Yuan declined an interview request, saying through his publisher that he preferred to maintain a low profile. At a news conference this month in his hometown of Nanjing, Yuan told Chinese reporters he didn't want to cause controversy.
"The purpose of this book is to tell the truth. It's just about the truth and nothing more," he said.
Yuan's revelations cover only the bidding process for the Olympics because he was not around for the Games themselves.

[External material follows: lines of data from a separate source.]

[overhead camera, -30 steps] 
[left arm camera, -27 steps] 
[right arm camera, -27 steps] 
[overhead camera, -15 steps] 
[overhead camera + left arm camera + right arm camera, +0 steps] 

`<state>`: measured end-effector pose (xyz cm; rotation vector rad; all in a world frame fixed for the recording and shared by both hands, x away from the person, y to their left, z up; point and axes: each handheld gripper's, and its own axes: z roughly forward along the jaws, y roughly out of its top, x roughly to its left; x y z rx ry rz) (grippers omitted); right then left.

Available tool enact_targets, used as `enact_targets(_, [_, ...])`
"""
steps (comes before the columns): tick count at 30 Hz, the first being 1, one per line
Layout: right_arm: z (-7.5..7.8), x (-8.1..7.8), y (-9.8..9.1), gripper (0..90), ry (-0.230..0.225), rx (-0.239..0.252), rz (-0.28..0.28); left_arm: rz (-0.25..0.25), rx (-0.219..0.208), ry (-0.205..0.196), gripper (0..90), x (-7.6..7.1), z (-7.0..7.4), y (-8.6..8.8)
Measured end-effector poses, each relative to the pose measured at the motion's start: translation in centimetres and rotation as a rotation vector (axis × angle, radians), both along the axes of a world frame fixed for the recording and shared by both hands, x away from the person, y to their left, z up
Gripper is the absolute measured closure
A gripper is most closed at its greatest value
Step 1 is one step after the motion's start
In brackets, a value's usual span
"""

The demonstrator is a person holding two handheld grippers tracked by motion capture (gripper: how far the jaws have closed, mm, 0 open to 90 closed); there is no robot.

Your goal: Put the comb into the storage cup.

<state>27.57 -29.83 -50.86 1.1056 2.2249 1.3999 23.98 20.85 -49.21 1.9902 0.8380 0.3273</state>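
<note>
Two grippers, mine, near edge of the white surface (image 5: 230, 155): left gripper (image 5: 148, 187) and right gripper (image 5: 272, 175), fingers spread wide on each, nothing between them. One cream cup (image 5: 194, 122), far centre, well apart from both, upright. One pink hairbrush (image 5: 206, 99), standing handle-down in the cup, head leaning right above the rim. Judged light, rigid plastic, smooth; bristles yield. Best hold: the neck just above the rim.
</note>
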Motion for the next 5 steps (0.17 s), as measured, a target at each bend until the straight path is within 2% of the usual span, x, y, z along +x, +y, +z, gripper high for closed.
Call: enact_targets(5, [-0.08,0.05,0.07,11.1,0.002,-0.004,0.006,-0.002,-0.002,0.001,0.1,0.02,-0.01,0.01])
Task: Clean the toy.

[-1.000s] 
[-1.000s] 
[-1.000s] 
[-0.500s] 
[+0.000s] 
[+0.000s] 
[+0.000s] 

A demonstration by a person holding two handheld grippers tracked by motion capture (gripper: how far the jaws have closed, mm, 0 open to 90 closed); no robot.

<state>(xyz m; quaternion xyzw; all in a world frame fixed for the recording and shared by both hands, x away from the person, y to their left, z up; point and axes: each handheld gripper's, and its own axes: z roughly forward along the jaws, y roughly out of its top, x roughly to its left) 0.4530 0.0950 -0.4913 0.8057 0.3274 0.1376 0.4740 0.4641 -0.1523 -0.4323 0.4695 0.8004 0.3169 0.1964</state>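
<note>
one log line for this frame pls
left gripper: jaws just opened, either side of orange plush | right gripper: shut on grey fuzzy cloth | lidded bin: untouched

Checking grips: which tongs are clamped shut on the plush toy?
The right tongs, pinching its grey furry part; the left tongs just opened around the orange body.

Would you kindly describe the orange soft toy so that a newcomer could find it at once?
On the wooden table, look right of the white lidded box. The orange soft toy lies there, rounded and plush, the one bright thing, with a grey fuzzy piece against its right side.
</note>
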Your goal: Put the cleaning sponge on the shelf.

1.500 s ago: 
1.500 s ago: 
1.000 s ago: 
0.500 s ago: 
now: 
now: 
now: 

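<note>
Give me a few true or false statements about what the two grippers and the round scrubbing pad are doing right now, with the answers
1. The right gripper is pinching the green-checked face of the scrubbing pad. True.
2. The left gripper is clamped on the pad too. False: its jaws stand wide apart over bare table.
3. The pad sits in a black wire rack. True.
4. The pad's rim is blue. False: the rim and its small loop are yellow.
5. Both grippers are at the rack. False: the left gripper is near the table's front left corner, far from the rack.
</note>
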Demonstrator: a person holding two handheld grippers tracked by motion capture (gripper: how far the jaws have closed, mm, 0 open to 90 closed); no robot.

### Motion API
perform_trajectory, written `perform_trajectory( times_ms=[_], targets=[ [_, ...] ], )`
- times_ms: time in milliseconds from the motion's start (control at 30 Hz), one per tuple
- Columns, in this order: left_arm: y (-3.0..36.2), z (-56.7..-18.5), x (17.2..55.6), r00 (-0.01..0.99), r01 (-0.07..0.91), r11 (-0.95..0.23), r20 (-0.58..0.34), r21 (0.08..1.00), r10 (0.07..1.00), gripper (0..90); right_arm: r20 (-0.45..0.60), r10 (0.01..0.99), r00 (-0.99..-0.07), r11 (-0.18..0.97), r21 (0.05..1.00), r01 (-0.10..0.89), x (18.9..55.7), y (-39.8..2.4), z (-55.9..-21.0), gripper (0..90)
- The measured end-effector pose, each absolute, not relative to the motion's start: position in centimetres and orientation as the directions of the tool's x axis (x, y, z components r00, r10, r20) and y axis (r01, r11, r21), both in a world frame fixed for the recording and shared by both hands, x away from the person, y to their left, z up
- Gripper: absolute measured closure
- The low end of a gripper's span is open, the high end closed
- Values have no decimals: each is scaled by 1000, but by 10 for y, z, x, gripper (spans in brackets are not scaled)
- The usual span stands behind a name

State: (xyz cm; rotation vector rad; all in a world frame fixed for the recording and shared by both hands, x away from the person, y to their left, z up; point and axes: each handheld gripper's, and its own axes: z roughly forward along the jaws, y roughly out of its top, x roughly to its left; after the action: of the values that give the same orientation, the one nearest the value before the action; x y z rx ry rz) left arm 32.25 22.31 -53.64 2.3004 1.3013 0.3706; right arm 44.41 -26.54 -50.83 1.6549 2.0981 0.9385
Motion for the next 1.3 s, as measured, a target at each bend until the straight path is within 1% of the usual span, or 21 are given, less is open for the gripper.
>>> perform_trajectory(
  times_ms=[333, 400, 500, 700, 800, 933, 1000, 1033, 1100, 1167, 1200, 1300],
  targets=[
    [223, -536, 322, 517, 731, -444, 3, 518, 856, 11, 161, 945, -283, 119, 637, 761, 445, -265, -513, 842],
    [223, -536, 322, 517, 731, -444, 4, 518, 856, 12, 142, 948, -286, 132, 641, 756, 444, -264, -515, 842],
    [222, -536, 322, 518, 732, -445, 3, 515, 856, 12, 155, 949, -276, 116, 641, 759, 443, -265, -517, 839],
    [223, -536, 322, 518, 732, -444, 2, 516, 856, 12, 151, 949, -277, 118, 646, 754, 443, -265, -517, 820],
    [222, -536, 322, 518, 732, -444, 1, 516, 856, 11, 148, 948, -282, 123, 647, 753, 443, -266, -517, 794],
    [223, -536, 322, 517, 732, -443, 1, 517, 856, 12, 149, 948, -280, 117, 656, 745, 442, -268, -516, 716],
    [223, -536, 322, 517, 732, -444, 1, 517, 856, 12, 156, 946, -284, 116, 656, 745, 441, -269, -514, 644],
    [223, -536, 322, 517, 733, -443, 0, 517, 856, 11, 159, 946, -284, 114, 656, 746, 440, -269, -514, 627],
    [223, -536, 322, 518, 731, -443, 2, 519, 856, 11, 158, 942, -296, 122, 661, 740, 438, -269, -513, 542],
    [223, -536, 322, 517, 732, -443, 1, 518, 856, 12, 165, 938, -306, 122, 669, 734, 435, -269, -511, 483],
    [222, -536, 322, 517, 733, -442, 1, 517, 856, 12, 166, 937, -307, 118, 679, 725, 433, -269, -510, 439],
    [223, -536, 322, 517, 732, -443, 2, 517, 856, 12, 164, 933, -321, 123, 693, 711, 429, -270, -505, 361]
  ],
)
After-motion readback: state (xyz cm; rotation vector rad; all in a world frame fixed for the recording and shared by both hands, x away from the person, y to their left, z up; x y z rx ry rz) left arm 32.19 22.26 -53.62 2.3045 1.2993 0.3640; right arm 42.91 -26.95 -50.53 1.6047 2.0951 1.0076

He was sacked as sports minister at the end of 2004 in the midst of an audit into his financial dealings -- perhaps one reason for a streak of animus that runs through the book -- and replaced by a Communist Party apparatchik with no sporting experience.
In the memoir, Yuan writes that he differed with other Chinese officials about how to handle critics who said the Olympics should not be hosted by a one-party nation.
Many Chinese officials, he says, wanted to use overseas Chinese groups as proxies to counterattack, while Yuan thought the Olympic committee needed to tackle the issue directly.
"My opinion was that we should talk about human rights ourselves," he writes. "Even if only a few simple words, it would show we have the courage to talk about it and not avoid the facts."
Wallechinsky, the author, said he is disappointed that Yuan's memoir does not go farther in spilling secrets of China's winning Olympic bid.
For example, he wonders whether the officials who submitted the winning bid to host the 2008 Games had been sincere in their representations during the bidding process that China would improve its human rights situation.
"After Beijing was selected, as soon as the ink on the contract was dry, the International Olympic Committee ceded control of the Games to the Communist Party of China," said Wallechinsky.
Wallechinsky noted, however, that if Yuan divulged how that happened, "he would have to leave China immediately."
Tommy Yang and Nicole Liu of The Times' Beijing Bureau contributed to this report.